A series of blog posts on how easy and clean it can be scaling an app from a simple MVVM to something similar to The Clean Architecture whilst keeping your code well tested.

Environment Setup

The following steps are based on macOS Catalina.

  1. Download and install Xcode and the Command Line Tools.

  2. Download and install Android Studio. Go through the steps to install the Android SDK in its wizard.

  3. Follow the initial steps described on the Flutter website in regard to downloading the SDK.

  4. Once the SDK is downloaded and your bash PATH is updated run flutter doctor.

  5. Your android SDK should be property linked, but if it isn't and you have properly downloaded it, open Android Studio's SDK Manager and copy the SDK path, then run flutter config --android-sdk path to properly link them.

  6. Run flutter doctor again and check if the Android SDK is linked. You may have to run flutter doctor --android-licenses and accept the licenses to make it work.

  7. Flutter requires Cocoapods for iOS. The right way of using it is through Bundler so everyone in the team has the same versions installed. In the app's ios folder run bundle install. That should install cocoapods. In order to execute cocoapods with bundler just make sure you run them inside bundler bundle exec pod install. In case it fails and you have properly download Xcode's Command Line Tools, it may be related to the ruby version that comes in the macos. To fix it download RVM by running \curl -sSL https://get.rvm.io | bash -s stable then rvm install 2.6.0, and finally bundle install again.

  8. Run flutter doctor once again and check if Xcode is properly setup. You may need to run extra commands that flutter doctors suggest, but that should be it. Follow the instructions and continue to run flutter doctor to validate them. If developing in Visual Studio Code feel free to ignore the errors about Android Studio's plugins.

  9. Run flutter pub get to fetch all packages if your Visual Studio Code doesn't fetch them automatically

  10. Run dart pub global activate melos to install Melos globally. This makes managing monorepos more easily. For example by running melos run test it runs all tests for all projects, etc.

  11. Add export PATH="$PATH":"$HOME/.pub-cache/bin" to your bash file

  12. Run dart pub global activate junitreport to install junitreport globally. This translates the test results into a XML format understood by our CI.

  13. Run dart pub global activate clean_coverage to install clean_coverage globally. This allows us to remove coverage for automatically generated files.

  14. Run the following commands to setup the ability to run tests and gather the coverage:

brew install lcov

pip3 install wheel
pip3 install lcov_cobertura
pip3 install genhtml
  1. Restart Terminal

  2. In order to run all tests for all projects and gather coverage run melos run coverage.
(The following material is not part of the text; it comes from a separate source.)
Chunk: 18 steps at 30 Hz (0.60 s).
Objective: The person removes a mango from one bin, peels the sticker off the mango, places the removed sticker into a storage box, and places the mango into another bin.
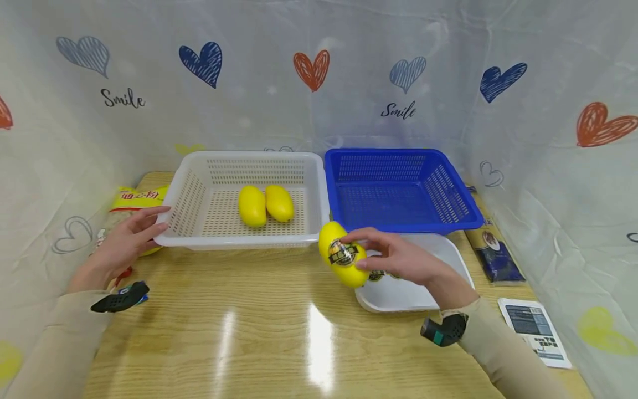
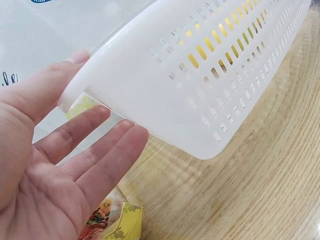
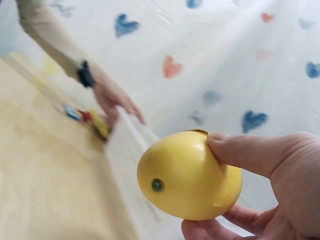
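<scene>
Yellow mango (image 1: 344, 256) is in my right hand (image 1: 396, 257), pinched between thumb and fingertips, black label up; right wrist view shows the green stem end sticking out past my grip. It's held up just beside the white slotted basket's (image 1: 234, 241) front right corner, near side. To carry it well, I'd say hold the pinch around the fat middle, firm but not hard: smooth round skin could roll out. Wrist level, no twisting.

Left hand (image 1: 124, 244): fingers spread, fairly straight, touching the left end of that basket's rim. Enough to steady it, I think; pushing might shift it. Two mangoes (image 1: 252, 206) (image 1: 279, 203) lie side by side inside, right of middle, with basket floor to either side.

Edges: raised basket rim is the main snag, so lift over it. Blue slotted basket (image 1: 404, 227) stands just beside on the right, its rim another catch. White tray (image 1: 406, 299) sits under my right hand; dark label marks show on it, mostly hidden, can't tell more. Easiest room is the bench (image 1: 214, 316) stretch between my forearms. Far right, a dark packet (image 1: 493, 244) and a printed card (image 1: 535, 332); elbow out, careful there.
</scene>
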Each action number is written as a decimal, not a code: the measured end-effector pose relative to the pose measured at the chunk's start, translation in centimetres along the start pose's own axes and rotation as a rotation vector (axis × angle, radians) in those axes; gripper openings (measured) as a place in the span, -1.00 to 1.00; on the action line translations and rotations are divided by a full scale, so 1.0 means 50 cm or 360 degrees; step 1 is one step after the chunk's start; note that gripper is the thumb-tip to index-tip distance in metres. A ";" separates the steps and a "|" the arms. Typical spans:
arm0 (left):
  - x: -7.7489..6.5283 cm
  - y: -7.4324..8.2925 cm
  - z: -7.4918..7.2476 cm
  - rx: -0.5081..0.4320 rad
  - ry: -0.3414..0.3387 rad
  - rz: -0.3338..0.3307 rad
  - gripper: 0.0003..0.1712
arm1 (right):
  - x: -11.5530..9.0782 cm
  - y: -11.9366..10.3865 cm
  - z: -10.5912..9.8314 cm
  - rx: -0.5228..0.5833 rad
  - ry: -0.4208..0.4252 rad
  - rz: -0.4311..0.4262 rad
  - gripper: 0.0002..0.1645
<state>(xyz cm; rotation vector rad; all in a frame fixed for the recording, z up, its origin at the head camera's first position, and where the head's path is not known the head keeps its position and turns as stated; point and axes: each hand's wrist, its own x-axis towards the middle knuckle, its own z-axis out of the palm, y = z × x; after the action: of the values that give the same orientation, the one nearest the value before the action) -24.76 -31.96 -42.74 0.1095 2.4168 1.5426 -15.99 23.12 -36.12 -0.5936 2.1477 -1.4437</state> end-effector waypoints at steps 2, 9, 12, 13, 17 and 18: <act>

The coverage results will show in the project's root directory under coverage/html.

Visual Studio Code Extensions

Suggested extensions:

  • Dart - language support and debugger for Visual Studio Code
  • Flutter - Proper Flutter support, debugger, etc. It should install Dart extension as well, if not download it manually.
  • Awesome Flutter Snippets - a list of snippets that get autocompleted for quicker and more convenient development.
  • Image Preview - Shows image preview in the gutter and on hover

Running the apps

Run melos run get to fetch all packages for all projects if your Visual Studio Code doesn't fetch them automatically.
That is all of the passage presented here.